====== Input records ======

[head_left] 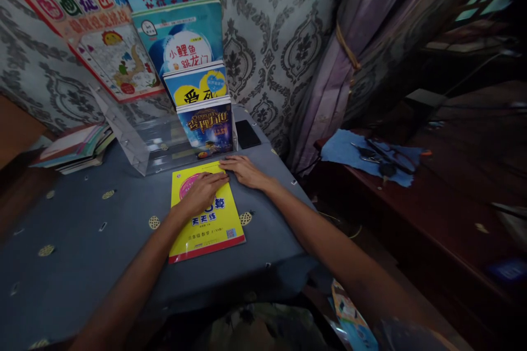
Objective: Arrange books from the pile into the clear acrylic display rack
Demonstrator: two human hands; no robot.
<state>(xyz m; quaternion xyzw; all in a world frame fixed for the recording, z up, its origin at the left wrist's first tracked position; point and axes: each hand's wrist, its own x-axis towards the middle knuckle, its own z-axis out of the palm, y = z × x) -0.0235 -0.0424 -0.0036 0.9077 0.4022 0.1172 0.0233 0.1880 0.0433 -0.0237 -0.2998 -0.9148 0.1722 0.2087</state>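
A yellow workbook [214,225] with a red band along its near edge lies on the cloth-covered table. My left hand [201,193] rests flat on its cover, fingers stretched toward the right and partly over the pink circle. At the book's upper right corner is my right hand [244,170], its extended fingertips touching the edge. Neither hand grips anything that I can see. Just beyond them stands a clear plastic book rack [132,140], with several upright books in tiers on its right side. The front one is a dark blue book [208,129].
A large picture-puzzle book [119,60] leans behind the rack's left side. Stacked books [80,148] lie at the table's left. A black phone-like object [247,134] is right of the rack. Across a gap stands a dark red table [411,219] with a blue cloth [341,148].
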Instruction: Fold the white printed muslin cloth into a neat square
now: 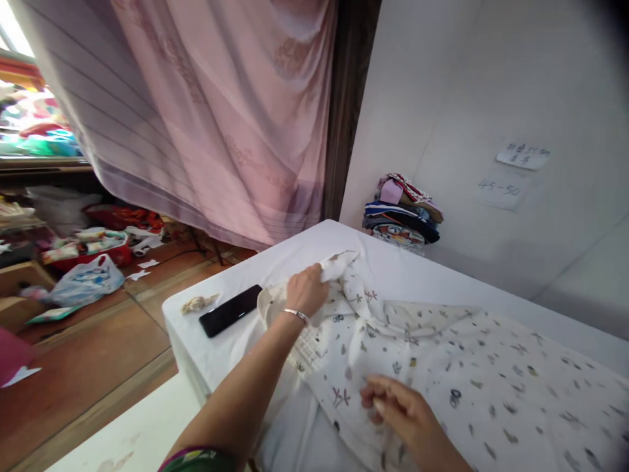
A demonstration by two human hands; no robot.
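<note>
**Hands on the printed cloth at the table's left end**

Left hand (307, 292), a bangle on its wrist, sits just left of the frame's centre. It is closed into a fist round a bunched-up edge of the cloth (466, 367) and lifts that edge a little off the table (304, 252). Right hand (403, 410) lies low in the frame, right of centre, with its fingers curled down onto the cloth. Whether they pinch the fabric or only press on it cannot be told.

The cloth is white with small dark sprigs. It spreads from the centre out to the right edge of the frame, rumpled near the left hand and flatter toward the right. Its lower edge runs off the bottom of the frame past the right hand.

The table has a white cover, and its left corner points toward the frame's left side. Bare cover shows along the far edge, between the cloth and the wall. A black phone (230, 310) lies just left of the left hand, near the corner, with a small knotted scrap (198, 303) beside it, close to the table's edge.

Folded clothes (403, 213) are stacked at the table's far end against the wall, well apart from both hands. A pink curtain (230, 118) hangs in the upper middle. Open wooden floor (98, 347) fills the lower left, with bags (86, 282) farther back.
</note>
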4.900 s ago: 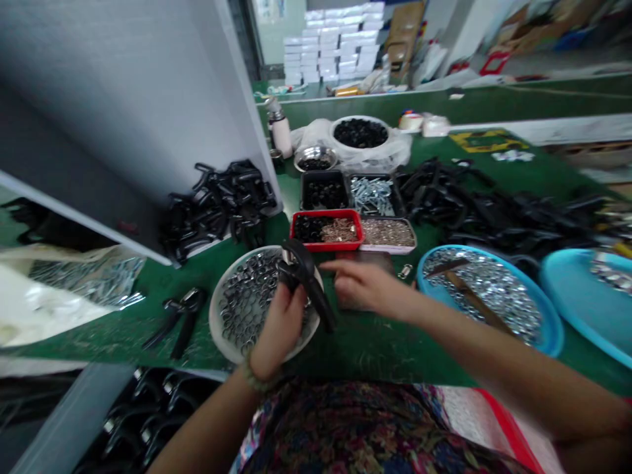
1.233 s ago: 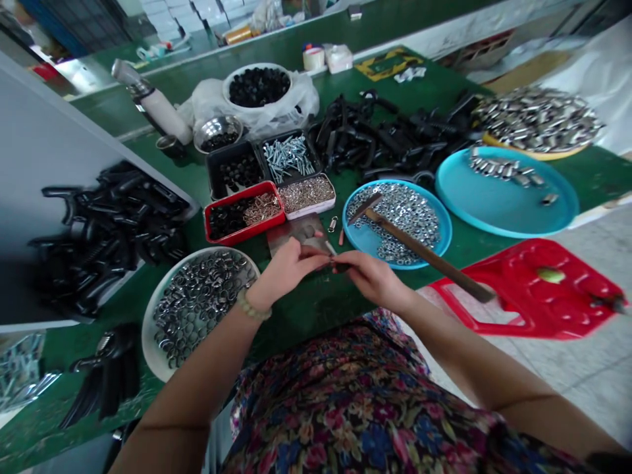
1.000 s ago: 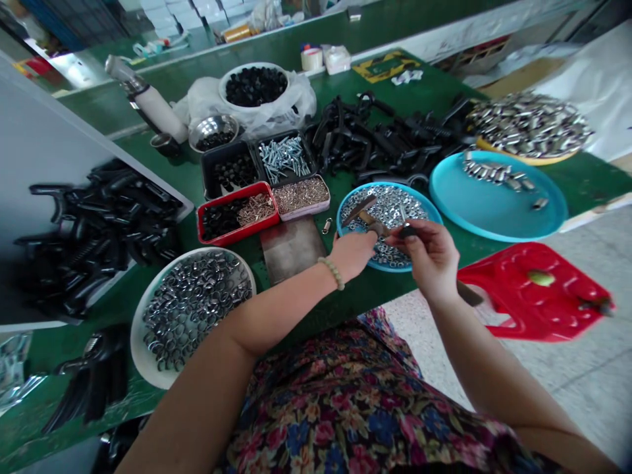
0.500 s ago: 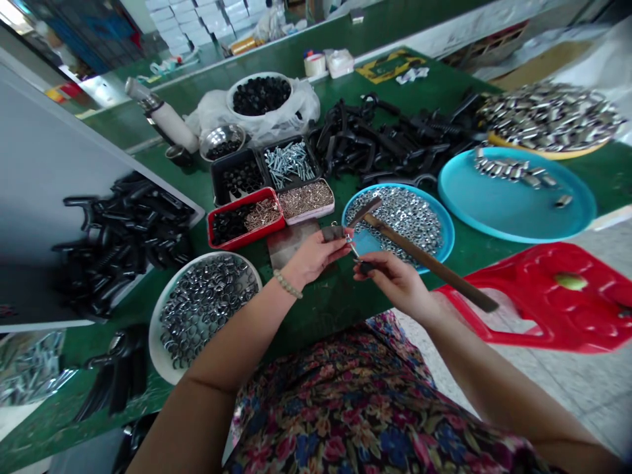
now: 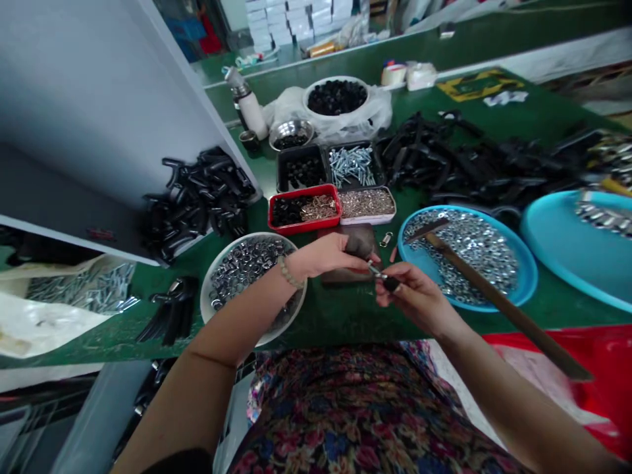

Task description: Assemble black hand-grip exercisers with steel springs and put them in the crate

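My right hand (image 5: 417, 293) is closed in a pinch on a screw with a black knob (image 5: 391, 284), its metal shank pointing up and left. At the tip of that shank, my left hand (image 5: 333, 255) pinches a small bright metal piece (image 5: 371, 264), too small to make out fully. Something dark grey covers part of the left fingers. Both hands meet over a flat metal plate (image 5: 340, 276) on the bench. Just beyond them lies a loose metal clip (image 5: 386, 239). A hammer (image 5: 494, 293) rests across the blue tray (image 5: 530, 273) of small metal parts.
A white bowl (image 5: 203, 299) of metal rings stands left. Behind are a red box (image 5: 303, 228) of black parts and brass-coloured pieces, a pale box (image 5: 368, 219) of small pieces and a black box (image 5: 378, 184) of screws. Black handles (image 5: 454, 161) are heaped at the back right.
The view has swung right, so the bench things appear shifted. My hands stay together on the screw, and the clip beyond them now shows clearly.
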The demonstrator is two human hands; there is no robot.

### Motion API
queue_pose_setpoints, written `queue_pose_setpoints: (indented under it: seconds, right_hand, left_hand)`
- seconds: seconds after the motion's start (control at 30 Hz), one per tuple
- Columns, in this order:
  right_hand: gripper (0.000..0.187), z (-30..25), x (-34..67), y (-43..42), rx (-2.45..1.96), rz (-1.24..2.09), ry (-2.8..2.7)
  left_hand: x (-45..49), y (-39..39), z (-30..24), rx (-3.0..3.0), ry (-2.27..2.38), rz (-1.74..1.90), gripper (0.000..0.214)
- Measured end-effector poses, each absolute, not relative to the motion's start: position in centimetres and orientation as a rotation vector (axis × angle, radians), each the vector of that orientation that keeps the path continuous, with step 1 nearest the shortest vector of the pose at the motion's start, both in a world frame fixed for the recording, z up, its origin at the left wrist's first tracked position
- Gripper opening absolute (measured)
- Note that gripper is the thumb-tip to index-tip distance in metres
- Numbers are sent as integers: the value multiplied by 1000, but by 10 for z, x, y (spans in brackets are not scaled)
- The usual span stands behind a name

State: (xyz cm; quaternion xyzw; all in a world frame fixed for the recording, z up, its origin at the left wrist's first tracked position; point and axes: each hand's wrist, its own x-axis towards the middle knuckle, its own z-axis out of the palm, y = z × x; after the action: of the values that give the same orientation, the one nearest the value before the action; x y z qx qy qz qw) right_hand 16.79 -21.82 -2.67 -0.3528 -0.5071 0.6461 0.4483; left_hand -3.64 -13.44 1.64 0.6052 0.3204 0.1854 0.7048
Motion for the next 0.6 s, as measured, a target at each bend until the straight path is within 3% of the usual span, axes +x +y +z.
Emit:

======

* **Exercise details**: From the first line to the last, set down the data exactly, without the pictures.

* **Your solution**:
[head_left] 
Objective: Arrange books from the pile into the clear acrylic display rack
Demonstrator: two human hands; no robot.
<state>(xyz m; quaternion xyzw; all in a world frame fixed for the recording, z up, its origin at the left wrist's first tracked position; point and axes: each hand's wrist, its own x-axis towards the middle knuckle, its own z-axis out of the palm, y = z × x) -0.0235 -0.0424 -0.0036 0.9077 0.4022 0.1172 0.0233 0.1880 0.0433 -0.0237 -0.2998 -0.9148 0.1722 0.2087</state>
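A yellow workbook [214,225] with a red band along its near edge lies on the cloth-covered table. My left hand [201,193] rests flat on its cover, fingers stretched toward the right and partly over the pink circle. At the book's upper right corner is my right hand [244,170], its extended fingertips touching the edge. Neither hand grips anything that I can see. Just beyond them stands a clear plastic book rack [132,140], with several upright books in tiers on its right side. The front one is a dark blue book [208,129].
A large picture-puzzle book [119,60] leans behind the rack's left side. Stacked books [80,148] lie at the table's left. A black phone-like object [247,134] is right of the rack. Across a gap stands a dark red table [411,219] with a blue cloth [341,148].
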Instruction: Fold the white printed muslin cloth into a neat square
now: 
A demonstration by two human hands; no robot.
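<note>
**Hands on the printed cloth at the table's left end**

Left hand (307, 292), a bangle on its wrist, sits just left of the frame's centre. It is closed into a fist round a bunched-up edge of the cloth (466, 367) and lifts that edge a little off the table (304, 252). Right hand (403, 410) lies low in the frame, right of centre, with its fingers curled down onto the cloth. Whether they pinch the fabric or only press on it cannot be told.

The cloth is white with small dark sprigs. It spreads from the centre out to the right edge of the frame, rumpled near the left hand and flatter toward the right. Its lower edge runs off the bottom of the frame past the right hand.

The table has a white cover, and its left corner points toward the frame's left side. Bare cover shows along the far edge, between the cloth and the wall. A black phone (230, 310) lies just left of the left hand, near the corner, with a small knotted scrap (198, 303) beside it, close to the table's edge.

Folded clothes (403, 213) are stacked at the table's far end against the wall, well apart from both hands. A pink curtain (230, 118) hangs in the upper middle. Open wooden floor (98, 347) fills the lower left, with bags (86, 282) farther back.
</note>
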4.900 s ago: 
1.233 s ago: 
1.000 s ago: 
0.500 s ago: 
now: 

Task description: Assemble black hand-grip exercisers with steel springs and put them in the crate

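My right hand (image 5: 417, 293) is closed in a pinch on a screw with a black knob (image 5: 391, 284), its metal shank pointing up and left. At the tip of that shank, my left hand (image 5: 333, 255) pinches a small bright metal piece (image 5: 371, 264), too small to make out fully. Something dark grey covers part of the left fingers. Both hands meet over a flat metal plate (image 5: 340, 276) on the bench. Just beyond them lies a loose metal clip (image 5: 386, 239). A hammer (image 5: 494, 293) rests across the blue tray (image 5: 530, 273) of small metal parts.
A white bowl (image 5: 203, 299) of metal rings stands left. Behind are a red box (image 5: 303, 228) of black parts and brass-coloured pieces, a pale box (image 5: 368, 219) of small pieces and a black box (image 5: 378, 184) of screws. Black handles (image 5: 454, 161) are heaped at the back right.
The view has swung right, so the bench things appear shifted. My hands stay together on the screw, and the clip beyond them now shows clearly.
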The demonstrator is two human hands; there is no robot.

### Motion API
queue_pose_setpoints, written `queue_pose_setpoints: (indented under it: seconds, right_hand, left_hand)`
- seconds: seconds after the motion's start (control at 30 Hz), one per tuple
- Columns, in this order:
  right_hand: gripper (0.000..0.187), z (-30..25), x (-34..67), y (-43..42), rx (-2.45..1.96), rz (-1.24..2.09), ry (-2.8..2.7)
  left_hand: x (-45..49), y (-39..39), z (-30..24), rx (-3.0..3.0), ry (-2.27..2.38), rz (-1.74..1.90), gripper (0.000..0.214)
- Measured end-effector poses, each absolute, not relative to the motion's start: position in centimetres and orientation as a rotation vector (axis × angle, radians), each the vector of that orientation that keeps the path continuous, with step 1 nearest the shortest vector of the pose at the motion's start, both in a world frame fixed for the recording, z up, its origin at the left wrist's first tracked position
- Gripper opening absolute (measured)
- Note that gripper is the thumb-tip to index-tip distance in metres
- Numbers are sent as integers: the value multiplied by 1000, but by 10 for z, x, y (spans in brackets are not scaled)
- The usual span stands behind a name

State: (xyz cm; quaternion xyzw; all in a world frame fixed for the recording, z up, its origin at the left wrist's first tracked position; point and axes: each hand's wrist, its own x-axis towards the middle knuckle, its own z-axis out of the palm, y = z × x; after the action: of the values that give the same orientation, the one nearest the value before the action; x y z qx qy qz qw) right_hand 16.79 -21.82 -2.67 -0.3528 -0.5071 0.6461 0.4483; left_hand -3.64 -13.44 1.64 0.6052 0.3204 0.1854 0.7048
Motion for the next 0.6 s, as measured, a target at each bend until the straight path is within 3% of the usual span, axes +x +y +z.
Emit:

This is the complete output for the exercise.